The town was built around a huge grassed square sporting a de Havilland Vampire fighter plane from the Korean War, and a great log to remind locals of the days when timber was the main game. The still-working post office was built in 1884, the courthouse (defunct) in 1934, and the police station (also defunct) in 1909. You could always get a park in the main street (except during funerals). A wonderful fruit and vegetable shop called Granty’s featured local organic produce. There was also a butcher shop, a few bakeries and a selection of excellent coffee shops that ranged from traditional old country town (crustless cheese and tomato sandwiches cut into precise quarters) to slick new-age (walnut, fig and blue cheese salad) and hippy organic. A chemist, newsagent, clothing shops, shoe shop, op shops, white goods store, knick-knack shop, homewares store, rural produce stores and a pump and irrigation specialist ensured you could buy everyt
hing from a coffee pot to a tractor without leaving town. A large supermarket took care of the basic necessities. By the standards of our remote Moroccan village, Isabella Street was the equivalent of the Champs Élysées.
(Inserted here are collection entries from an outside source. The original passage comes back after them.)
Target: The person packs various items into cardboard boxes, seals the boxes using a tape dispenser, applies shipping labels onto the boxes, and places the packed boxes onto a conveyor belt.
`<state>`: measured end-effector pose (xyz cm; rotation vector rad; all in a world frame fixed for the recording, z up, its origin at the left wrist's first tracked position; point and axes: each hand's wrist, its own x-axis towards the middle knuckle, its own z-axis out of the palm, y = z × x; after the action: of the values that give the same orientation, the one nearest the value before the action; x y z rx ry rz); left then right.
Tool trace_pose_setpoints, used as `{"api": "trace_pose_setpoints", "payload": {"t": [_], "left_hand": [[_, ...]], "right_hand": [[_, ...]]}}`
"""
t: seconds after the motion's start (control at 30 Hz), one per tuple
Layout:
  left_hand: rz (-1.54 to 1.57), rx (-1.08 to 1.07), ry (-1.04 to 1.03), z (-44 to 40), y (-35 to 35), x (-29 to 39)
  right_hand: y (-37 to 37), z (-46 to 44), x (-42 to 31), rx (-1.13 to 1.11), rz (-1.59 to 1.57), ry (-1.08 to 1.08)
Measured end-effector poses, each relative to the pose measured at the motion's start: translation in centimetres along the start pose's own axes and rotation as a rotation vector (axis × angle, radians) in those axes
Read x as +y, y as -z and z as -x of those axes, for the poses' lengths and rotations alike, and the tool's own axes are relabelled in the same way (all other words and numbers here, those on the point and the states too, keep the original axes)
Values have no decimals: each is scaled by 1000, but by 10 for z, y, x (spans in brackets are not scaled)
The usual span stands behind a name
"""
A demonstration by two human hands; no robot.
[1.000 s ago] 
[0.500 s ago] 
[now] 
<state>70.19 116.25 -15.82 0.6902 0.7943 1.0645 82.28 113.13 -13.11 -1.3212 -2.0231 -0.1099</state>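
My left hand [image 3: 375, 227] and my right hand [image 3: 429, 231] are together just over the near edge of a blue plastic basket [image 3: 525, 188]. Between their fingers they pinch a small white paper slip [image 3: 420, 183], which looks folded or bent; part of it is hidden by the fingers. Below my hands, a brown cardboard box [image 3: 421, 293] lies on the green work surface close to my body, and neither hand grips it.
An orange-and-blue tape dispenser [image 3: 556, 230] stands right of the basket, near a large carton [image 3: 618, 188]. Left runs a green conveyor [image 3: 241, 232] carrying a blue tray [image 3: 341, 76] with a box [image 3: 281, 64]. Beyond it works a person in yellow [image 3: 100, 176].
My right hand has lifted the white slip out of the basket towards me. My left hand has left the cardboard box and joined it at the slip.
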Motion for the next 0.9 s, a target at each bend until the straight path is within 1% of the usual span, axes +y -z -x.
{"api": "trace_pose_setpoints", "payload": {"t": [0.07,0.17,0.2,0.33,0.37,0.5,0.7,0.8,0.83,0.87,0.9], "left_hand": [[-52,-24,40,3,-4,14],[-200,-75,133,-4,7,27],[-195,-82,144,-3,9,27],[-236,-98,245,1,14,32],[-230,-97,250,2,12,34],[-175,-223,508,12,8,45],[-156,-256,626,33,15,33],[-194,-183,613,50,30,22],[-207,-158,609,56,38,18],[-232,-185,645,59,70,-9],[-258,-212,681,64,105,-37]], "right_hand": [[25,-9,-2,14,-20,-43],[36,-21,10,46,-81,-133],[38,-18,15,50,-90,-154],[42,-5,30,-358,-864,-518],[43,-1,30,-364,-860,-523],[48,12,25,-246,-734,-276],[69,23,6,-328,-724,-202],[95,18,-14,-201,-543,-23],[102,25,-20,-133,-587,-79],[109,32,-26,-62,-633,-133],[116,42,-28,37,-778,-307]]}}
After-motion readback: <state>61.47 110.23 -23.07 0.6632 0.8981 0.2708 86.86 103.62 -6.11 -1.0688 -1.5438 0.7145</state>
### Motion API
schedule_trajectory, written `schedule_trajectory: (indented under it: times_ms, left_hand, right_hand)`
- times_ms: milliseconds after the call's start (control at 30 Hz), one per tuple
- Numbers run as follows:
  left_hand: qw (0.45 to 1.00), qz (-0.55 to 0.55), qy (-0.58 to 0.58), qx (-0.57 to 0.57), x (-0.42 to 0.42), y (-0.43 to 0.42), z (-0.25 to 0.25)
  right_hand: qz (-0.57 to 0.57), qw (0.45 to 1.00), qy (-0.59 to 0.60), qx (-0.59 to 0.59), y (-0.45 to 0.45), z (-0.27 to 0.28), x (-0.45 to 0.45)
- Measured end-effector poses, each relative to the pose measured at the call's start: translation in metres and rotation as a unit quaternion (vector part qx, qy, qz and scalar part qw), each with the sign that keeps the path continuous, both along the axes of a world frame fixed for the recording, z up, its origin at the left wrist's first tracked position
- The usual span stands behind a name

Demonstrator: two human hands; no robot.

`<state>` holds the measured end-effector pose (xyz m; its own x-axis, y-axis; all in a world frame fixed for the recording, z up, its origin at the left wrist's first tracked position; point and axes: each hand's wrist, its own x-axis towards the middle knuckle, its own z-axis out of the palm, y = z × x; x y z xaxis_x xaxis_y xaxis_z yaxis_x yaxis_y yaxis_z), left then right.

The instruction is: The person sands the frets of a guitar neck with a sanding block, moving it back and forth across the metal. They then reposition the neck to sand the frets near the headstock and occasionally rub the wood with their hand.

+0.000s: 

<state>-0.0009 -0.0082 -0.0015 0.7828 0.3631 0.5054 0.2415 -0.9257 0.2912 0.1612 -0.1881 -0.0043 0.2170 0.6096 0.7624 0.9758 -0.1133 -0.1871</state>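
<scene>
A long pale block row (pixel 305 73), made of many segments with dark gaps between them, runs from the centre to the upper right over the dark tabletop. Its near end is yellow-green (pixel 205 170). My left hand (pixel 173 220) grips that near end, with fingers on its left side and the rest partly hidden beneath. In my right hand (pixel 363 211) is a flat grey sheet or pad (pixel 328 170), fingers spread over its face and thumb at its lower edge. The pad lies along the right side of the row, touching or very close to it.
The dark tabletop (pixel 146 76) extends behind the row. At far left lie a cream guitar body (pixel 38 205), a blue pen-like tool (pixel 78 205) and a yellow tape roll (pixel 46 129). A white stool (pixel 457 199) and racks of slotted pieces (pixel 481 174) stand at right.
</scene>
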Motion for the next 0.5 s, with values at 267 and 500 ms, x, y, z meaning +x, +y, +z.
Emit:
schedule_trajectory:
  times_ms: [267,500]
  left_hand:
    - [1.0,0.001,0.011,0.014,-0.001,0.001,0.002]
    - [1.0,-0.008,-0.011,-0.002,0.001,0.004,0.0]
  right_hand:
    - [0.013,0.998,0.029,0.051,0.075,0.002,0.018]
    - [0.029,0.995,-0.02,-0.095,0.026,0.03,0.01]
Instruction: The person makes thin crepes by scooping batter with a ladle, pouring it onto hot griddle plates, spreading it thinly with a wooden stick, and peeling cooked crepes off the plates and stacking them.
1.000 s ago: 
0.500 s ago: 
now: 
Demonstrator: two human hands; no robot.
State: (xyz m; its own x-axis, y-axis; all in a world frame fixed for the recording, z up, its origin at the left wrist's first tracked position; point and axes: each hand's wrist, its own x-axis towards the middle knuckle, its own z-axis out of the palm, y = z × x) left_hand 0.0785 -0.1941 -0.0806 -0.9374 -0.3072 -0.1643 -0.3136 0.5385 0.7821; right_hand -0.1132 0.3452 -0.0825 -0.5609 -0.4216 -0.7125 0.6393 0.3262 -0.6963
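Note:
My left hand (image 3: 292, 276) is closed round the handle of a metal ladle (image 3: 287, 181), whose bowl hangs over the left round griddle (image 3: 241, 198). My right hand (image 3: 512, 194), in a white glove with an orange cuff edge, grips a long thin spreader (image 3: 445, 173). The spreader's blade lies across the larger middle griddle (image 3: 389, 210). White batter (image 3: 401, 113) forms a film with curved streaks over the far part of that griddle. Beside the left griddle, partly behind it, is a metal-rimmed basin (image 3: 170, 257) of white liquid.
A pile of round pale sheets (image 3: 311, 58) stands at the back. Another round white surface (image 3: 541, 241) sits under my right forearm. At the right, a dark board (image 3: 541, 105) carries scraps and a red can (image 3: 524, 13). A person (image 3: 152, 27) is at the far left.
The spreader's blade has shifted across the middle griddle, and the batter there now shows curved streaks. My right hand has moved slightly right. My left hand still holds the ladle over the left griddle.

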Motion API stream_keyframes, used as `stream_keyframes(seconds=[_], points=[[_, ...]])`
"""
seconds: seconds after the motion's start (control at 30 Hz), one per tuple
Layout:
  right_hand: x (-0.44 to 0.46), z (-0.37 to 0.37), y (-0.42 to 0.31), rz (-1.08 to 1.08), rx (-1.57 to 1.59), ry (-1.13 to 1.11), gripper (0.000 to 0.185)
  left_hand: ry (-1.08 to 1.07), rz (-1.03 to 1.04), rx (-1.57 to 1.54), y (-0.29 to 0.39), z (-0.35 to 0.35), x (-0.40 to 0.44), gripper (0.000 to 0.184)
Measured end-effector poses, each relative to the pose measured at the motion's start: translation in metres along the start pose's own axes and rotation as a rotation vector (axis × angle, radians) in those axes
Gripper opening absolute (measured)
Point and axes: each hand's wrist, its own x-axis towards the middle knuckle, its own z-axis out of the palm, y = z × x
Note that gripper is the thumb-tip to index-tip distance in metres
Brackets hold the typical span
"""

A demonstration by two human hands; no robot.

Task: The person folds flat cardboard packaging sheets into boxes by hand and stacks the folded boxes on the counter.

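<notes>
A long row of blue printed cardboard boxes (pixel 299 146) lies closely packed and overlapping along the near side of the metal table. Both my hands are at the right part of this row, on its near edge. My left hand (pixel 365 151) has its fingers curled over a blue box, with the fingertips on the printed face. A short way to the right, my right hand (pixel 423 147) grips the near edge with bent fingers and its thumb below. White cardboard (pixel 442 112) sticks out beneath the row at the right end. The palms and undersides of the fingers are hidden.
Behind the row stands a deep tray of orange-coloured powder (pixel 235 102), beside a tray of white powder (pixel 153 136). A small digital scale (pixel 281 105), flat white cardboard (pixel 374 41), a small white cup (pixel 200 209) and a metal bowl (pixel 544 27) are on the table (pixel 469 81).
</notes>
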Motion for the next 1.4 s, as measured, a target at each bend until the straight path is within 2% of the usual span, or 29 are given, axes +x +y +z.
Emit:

The countryside, which we’d explored earlier, was stunning. Flourishing. Green. Gentle. Rugged. Creeks. Rivers. And within a short drive, beaches and a clean blue ocean.
Choosing the Wingham area had the added advantage of knowing a few people, and it had a sleepy Old World charm. Big business had bypassed it in favour of nearby Taree, a regional centre with a greater population density. We also knew that if weather patterns remained true, we could expect warm, sunny, dry winter days balanced by clear, cold nights. The pace was also idyllic.
‘You need to keep your eyes open,’ Michael told me early in our Killabakh stay. ‘’Cause if someone waves and you ignore them, your name goes on a list.’ List? ‘Yeah, you’re a snob.’ Oh. ‘Or you need new specs …’
At the much deeper and possibly unacknowledged heart of the decision was a desire to avoid the trap of dissolving into a convenient but unchallenging future until we, too, reached the day when being ‘well looked after’ summed up our daily existence.
For the next few weeks, I trawled the Wingham real estate websites without much success. Properties were either too big, too small, badly sited (for us), too far from town (in the best of all worlds, we’d stipulated a maximum of ten minutes from the heart of Wingham) or too close to town. We were heartened by prices, though. They were well within our budget, probably as a result of the Global Financial Crisis, as it was now labelled. While I wasn’t keen to profit from someone else’s problems, the alternative was to stay home and do nothing.